What the exercise asks: Down to the last line below, repeat the entries word for word and drop the pictures.

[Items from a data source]
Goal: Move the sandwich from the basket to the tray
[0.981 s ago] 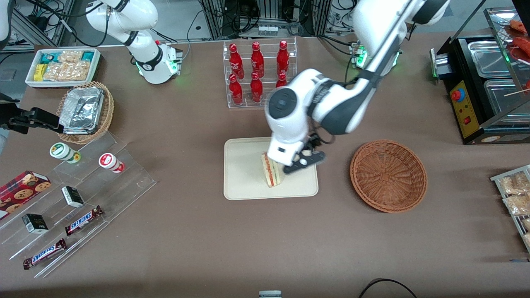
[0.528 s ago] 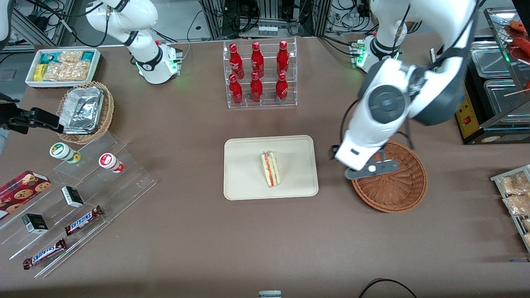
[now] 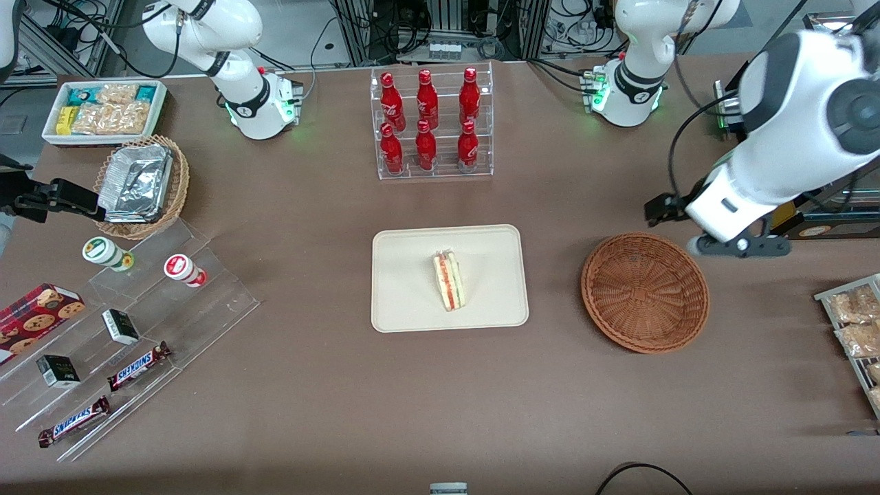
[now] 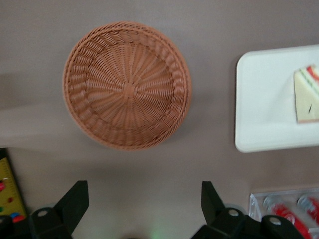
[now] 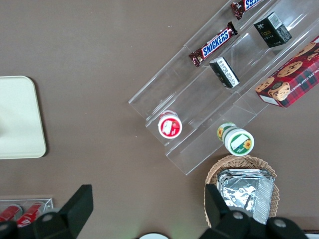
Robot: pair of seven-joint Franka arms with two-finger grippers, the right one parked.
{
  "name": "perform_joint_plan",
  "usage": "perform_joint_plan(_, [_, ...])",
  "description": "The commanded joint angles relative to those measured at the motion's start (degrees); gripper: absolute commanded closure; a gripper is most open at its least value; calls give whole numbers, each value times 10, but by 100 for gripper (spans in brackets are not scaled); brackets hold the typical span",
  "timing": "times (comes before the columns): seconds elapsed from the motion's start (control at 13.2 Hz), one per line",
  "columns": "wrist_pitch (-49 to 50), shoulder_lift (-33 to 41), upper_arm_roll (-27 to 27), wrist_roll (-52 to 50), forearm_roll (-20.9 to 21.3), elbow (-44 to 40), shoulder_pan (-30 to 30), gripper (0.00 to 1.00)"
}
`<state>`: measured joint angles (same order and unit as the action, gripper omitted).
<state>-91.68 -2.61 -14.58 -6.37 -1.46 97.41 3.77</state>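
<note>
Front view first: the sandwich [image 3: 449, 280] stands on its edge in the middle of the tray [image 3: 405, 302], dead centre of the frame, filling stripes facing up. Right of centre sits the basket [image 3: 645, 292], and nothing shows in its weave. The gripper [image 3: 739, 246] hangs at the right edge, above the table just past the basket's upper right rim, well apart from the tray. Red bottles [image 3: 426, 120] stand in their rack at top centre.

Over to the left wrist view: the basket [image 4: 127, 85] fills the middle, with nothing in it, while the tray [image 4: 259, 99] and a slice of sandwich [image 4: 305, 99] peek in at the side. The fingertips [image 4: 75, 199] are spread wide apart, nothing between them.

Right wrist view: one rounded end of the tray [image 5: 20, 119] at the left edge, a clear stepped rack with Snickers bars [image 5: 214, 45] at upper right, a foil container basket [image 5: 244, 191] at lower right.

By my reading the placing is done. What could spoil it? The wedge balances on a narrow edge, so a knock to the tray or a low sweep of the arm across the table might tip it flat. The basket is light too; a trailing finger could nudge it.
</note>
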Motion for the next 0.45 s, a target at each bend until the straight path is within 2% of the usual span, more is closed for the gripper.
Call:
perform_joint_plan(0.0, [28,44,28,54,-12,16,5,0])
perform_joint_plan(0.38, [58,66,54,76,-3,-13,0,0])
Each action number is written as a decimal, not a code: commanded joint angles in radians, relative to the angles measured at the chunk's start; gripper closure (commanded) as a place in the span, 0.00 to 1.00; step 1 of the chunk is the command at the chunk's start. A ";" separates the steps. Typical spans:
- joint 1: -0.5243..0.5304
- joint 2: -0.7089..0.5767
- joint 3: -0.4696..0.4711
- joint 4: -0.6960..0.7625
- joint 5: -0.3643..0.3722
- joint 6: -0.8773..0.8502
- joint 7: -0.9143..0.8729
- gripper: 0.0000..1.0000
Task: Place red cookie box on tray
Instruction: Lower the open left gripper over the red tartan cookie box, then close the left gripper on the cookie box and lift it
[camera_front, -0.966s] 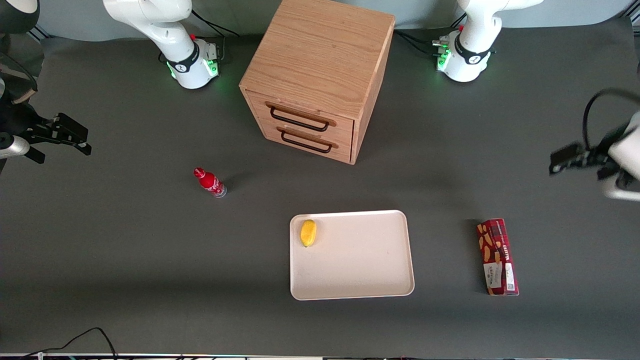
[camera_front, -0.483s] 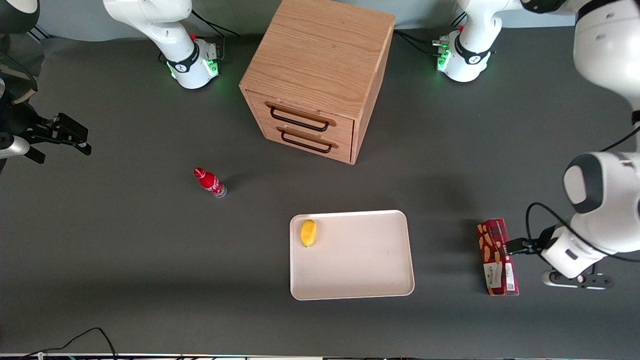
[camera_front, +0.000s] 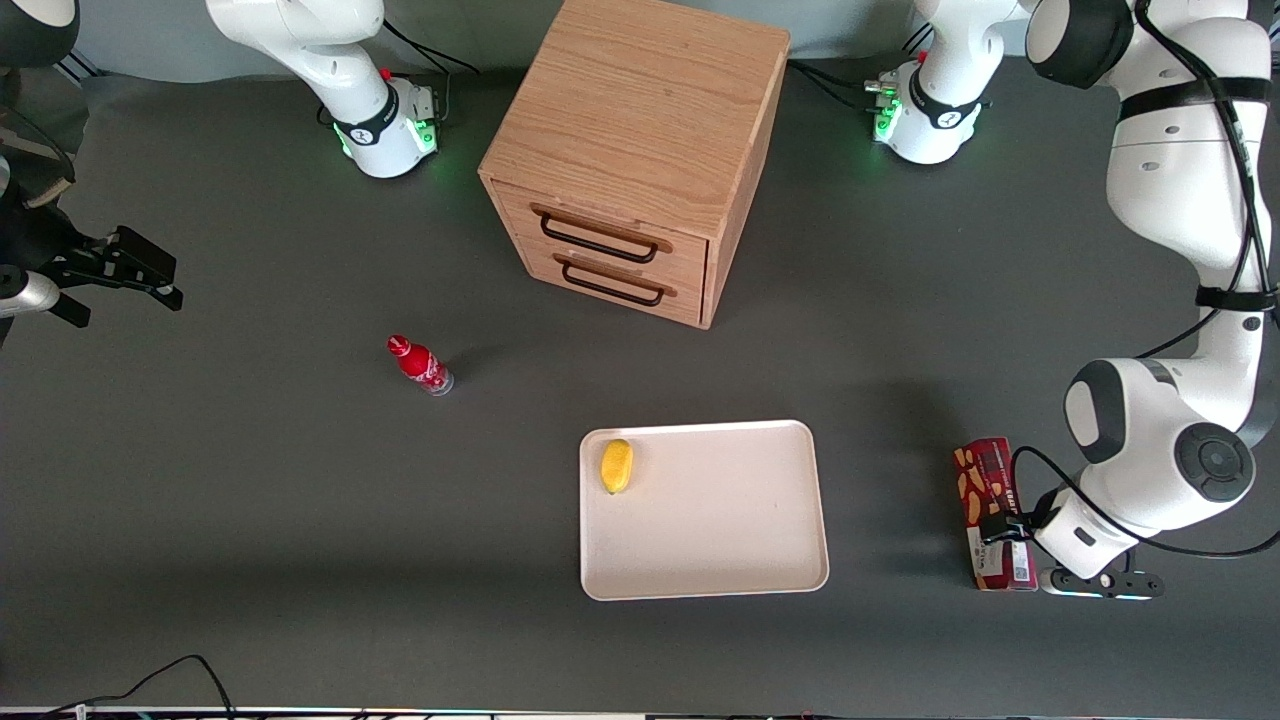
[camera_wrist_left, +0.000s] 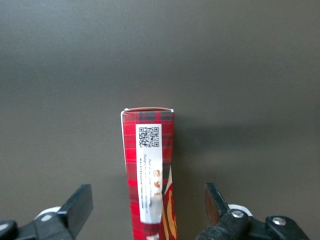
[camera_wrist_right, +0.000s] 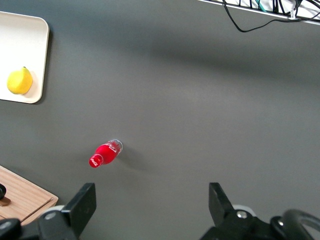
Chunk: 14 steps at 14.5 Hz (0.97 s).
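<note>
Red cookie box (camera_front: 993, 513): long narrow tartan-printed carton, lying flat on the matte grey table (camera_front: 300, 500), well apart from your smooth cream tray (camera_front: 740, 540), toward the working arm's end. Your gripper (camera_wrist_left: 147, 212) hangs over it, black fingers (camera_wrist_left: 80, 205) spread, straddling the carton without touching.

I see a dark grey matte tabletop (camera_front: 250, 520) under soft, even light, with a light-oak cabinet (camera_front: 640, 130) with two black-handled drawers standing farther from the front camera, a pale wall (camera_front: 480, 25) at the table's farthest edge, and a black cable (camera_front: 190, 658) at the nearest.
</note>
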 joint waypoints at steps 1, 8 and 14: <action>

Solution for this exercise:
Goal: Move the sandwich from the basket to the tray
[0.981 s ago] 
[0.528 s ago] 
[now] 
[now] 
[now] 
Robot: pair of seven-joint Franka arms with two-finger grippers, the right one parked.
{
  "name": "perform_joint_plan",
  "usage": "perform_joint_plan(_, [_, ...])",
  "description": "The commanded joint angles relative to those measured at the motion's start (degrees); gripper: absolute commanded closure; a gripper is most open at its least value; calls give whole numbers, each value times 10, but by 100 for gripper (spans in brackets are not scaled); brackets hold the typical span",
  "timing": "times (comes before the columns): seconds elapsed from the motion's start (control at 13.2 Hz), one per line",
  "columns": "wrist_pitch (-49 to 50), shoulder_lift (-33 to 41), upper_arm_roll (-27 to 27), wrist_roll (-52 to 50), forearm_roll (-20.9 to 21.3), elbow (-44 to 40), shoulder_pan (-30 to 30), gripper (0.00 to 1.00)"
}
`<state>`: measured joint angles (same order and unit as the action, gripper omitted).
<state>-91.68 -2.61 -14.58 -6.37 -1.46 97.41 3.77</state>
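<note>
Front view first: the sandwich [image 3: 449, 280] stands on its edge in the middle of the tray [image 3: 405, 302], dead centre of the frame, filling stripes facing up. Right of centre sits the basket [image 3: 645, 292], and nothing shows in its weave. The gripper [image 3: 739, 246] hangs at the right edge, above the table just past the basket's upper right rim, well apart from the tray. Red bottles [image 3: 426, 120] stand in their rack at top centre.

Over to the left wrist view: the basket [image 4: 127, 85] fills the middle, with nothing in it, while the tray [image 4: 259, 99] and a slice of sandwich [image 4: 305, 99] peek in at the side. The fingertips [image 4: 75, 199] are spread wide apart, nothing between them.

Right wrist view: one rounded end of the tray [image 5: 20, 119] at the left edge, a clear stepped rack with Snickers bars [image 5: 214, 45] at upper right, a foil container basket [image 5: 244, 191] at lower right.

By my reading the placing is done. What could spoil it? The wedge balances on a narrow edge, so a knock to the tray or a low sweep of the arm across the table might tip it flat. The basket is light too; a trailing finger could nudge it.
</note>
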Motion for the next 0.45 s, a target at each bend until the straight path is within 2% of the usual span, more is closed for the gripper.
Call:
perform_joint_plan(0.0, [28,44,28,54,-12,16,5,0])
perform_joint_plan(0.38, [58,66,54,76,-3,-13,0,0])
Each action number is written as a decimal, not a code: commanded joint angles in radians, relative to the angles measured at the chunk's start; gripper closure (commanded) as a place in the span, 0.00 to 1.00; step 1 of the chunk is the command at the chunk's start. A ";" separates the steps. Typical spans:
- joint 1: -0.5243..0.5304
- joint 2: -0.7089..0.5767
- joint 3: -0.4696..0.4711
- joint 4: -0.6960..0.7625
- joint 5: -0.3643..0.3722
- joint 6: -0.8773..0.8502
- joint 7: -0.9143..0.8729
- gripper: 0.0000..1.0000
Task: Place red cookie box on tray
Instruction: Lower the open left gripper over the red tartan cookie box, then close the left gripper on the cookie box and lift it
[camera_front, -0.966s] 
[camera_front, -0.483s] 
[camera_front, +0.000s] 
[camera_wrist_left, +0.000s] 
[camera_wrist_right, +0.000s] 
Chunk: 14 steps at 14.5 Hz (0.97 s).
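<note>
Red cookie box (camera_front: 993, 513): long narrow tartan-printed carton, lying flat on the matte grey table (camera_front: 300, 500), well apart from your smooth cream tray (camera_front: 740, 540), toward the working arm's end. Your gripper (camera_wrist_left: 147, 212) hangs over it, black fingers (camera_wrist_left: 80, 205) spread, straddling the carton without touching.

I see a dark grey matte tabletop (camera_front: 250, 520) under soft, even light, with a light-oak cabinet (camera_front: 640, 130) with two black-handled drawers standing farther from the front camera, a pale wall (camera_front: 480, 25) at the table's farthest edge, and a black cable (camera_front: 190, 658) at the nearest.
</note>
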 joint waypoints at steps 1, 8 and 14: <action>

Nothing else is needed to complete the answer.